At this point, Jeffrey is going to want to change the topics and avoid discussing this evidence.
BONUS gift from me to you: The raw data from the social security death master file showing the peak in deaths 5 months after the peak in vaccination
Note: this section of my article is just to let you know about another dataset: the social security death master file.
The description of the database can be found in the first file (SSA Death Master File Pct Increase Deaths 2020 to 2021) in the tab labeled “What is DMF.”
Have fun with it. You can impress your friends. You don’t need it to understand this article, but I didn’t want to write a separate article just to let you know about it. This is another peak Jeffrey would have a tough time explaining as it happens all over the world as I noted in my article.
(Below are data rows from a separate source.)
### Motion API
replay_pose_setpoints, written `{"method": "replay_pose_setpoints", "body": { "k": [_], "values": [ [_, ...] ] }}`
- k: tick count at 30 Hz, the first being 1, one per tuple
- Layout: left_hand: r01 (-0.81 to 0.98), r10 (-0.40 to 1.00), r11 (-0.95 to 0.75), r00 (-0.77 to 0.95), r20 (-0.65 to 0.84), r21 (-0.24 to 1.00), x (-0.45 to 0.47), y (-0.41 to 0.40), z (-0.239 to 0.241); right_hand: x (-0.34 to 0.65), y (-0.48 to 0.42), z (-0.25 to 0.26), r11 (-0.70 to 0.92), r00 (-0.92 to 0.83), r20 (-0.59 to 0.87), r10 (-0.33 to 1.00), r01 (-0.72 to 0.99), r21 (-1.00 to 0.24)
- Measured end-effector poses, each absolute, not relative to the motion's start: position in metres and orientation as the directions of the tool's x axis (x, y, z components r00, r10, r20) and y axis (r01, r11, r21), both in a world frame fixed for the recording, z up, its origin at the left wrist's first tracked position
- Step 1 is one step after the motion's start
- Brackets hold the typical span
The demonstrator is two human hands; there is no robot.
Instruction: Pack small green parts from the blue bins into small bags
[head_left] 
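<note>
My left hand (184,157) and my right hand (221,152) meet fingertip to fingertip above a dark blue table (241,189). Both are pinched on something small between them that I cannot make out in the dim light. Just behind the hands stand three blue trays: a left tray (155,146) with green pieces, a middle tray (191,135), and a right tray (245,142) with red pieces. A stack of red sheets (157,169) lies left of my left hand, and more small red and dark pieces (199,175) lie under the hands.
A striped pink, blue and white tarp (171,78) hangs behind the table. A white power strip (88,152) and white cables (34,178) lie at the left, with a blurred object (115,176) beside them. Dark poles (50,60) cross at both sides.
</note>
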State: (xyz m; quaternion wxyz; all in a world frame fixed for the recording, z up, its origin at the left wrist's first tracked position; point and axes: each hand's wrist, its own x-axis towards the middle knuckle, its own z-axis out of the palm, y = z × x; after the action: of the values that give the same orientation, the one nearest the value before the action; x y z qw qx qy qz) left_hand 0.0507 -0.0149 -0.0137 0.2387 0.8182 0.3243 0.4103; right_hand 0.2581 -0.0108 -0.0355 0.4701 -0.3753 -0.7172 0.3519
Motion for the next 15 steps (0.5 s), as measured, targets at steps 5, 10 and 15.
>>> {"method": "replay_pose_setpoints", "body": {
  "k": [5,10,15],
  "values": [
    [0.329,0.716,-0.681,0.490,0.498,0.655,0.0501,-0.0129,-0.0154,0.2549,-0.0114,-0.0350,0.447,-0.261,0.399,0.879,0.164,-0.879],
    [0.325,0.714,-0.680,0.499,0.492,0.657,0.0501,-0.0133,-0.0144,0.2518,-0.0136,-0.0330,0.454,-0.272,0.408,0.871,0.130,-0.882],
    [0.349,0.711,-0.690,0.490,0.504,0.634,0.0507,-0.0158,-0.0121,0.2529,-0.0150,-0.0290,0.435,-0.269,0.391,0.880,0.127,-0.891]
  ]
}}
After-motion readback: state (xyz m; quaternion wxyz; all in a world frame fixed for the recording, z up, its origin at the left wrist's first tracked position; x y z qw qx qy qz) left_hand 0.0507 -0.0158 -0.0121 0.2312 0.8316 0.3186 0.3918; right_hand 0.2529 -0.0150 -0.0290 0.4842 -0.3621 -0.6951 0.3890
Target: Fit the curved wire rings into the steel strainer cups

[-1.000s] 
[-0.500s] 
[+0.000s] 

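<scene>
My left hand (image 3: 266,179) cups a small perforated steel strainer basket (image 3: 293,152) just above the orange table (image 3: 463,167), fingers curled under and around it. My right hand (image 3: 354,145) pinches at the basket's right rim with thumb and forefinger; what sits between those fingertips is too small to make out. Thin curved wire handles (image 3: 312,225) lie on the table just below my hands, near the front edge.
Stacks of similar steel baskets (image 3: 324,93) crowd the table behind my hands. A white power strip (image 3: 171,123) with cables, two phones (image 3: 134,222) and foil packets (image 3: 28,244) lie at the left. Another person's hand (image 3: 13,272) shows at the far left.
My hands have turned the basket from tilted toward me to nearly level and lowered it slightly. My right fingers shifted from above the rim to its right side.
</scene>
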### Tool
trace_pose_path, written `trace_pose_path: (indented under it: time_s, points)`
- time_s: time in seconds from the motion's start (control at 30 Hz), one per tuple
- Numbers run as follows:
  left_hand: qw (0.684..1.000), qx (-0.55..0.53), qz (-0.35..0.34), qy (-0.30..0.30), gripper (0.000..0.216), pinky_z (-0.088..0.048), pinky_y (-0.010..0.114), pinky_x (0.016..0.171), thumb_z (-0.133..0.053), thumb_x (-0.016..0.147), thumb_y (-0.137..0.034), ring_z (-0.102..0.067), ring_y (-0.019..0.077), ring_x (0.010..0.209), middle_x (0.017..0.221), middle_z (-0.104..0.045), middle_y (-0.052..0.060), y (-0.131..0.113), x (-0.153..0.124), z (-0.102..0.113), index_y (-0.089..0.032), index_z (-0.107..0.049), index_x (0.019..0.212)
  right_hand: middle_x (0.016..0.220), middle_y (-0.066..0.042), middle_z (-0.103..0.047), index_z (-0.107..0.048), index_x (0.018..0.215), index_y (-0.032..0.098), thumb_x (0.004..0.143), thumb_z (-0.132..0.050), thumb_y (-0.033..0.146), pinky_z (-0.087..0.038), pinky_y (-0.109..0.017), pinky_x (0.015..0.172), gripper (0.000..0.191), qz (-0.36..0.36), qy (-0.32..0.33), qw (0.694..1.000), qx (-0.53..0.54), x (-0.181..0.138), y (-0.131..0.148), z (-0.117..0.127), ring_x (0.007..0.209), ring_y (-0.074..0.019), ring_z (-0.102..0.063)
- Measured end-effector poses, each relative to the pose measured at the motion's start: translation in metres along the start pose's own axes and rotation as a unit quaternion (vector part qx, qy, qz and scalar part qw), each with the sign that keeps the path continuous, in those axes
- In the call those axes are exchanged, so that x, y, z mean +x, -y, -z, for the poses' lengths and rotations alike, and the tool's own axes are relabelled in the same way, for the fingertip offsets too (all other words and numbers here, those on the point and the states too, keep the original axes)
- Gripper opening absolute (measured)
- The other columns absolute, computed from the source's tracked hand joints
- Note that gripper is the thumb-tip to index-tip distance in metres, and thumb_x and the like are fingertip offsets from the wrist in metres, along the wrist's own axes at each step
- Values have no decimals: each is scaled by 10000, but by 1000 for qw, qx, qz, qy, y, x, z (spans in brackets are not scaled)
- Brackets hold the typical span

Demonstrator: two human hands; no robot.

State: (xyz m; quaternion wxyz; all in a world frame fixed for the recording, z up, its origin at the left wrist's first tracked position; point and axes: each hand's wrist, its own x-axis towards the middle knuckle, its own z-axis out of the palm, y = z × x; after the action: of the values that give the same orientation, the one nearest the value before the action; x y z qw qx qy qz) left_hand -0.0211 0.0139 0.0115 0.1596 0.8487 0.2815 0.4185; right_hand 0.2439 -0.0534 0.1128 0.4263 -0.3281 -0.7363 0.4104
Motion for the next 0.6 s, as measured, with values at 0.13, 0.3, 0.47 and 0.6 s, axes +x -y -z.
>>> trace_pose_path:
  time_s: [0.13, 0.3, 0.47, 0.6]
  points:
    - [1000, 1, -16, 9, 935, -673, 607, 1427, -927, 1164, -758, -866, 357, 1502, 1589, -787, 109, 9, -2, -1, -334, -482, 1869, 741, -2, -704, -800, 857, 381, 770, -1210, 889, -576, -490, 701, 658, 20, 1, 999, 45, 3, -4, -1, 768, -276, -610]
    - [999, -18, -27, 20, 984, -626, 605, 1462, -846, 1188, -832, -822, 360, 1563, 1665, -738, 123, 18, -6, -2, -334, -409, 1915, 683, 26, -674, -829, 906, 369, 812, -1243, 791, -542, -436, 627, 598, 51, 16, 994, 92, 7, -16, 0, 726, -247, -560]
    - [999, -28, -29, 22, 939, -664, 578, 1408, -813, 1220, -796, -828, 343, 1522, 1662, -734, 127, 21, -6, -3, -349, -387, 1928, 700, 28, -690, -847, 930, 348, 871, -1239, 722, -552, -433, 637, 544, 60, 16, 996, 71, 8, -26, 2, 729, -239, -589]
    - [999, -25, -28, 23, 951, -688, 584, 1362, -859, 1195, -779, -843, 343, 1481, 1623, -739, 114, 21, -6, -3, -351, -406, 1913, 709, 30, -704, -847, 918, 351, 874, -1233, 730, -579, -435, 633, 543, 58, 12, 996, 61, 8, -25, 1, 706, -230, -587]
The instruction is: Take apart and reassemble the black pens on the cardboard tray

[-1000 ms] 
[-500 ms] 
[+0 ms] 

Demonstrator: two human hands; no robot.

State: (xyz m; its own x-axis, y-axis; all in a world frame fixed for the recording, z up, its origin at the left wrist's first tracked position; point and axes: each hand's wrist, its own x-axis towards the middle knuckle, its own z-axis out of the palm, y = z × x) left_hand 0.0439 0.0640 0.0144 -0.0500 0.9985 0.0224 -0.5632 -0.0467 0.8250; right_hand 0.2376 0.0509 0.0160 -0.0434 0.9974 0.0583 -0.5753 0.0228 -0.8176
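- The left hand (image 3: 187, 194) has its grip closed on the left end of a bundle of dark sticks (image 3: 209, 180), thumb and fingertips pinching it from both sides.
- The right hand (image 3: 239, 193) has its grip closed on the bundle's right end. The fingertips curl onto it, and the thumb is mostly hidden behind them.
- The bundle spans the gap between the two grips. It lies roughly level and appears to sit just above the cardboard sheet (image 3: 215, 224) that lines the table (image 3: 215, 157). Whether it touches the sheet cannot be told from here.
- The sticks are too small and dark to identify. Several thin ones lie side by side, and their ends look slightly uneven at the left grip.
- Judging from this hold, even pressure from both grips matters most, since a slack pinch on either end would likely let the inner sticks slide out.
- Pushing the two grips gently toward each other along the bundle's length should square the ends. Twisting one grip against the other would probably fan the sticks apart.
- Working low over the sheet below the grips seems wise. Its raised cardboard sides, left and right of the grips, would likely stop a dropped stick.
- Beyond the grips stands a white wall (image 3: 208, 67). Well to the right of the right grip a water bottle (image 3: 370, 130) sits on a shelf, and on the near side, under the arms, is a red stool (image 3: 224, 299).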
Jeffrey Morris will never be able to explain this data
Let me be perfectly clear:
Jeffrey Morris cannot explain what is in that 2 minute trailer above. If he can, I’ll be very impressed. He has to ignore it. He ignores data he doesn’t like. Here’s the Epoch Times article with more details.
Here’s the official 4 minute trailer of “Died Suddenly” which talks about the clots. Again, those “clots” are hard to explain any other way. Jeffrey is at a loss to explain this as well. Also, I’m pretty sure you’ll see a familiar face or two in this trailer (like mine):
Professor Jeffrey Morris has inadvertently highlighted data for us that the death curve after COVID vaccination is NOT flat like it would be for a saline shot. This cannot be explained any way other than that the COVID vaccines are killing massive numbers of people.
Morris should also explain why over 300,000 people joined the “died suddenly group” on Facebook, mostly to tell their unique story of what happened to a loved one. That’s not a symptom of an “overreporting problem.” This is unprecedented.
All of these “sudden deaths” in plain sight are not an “overreporting problem.”
They are a symptom of a massively unsafe vaccine.
But UPenn professors cannot acknowledge this data because they do not consider such evidence to be “scientific.”
Sorry, science is about explaining all the data. You don’t get to ignore the evidence you don’t like, if you are a real scientist.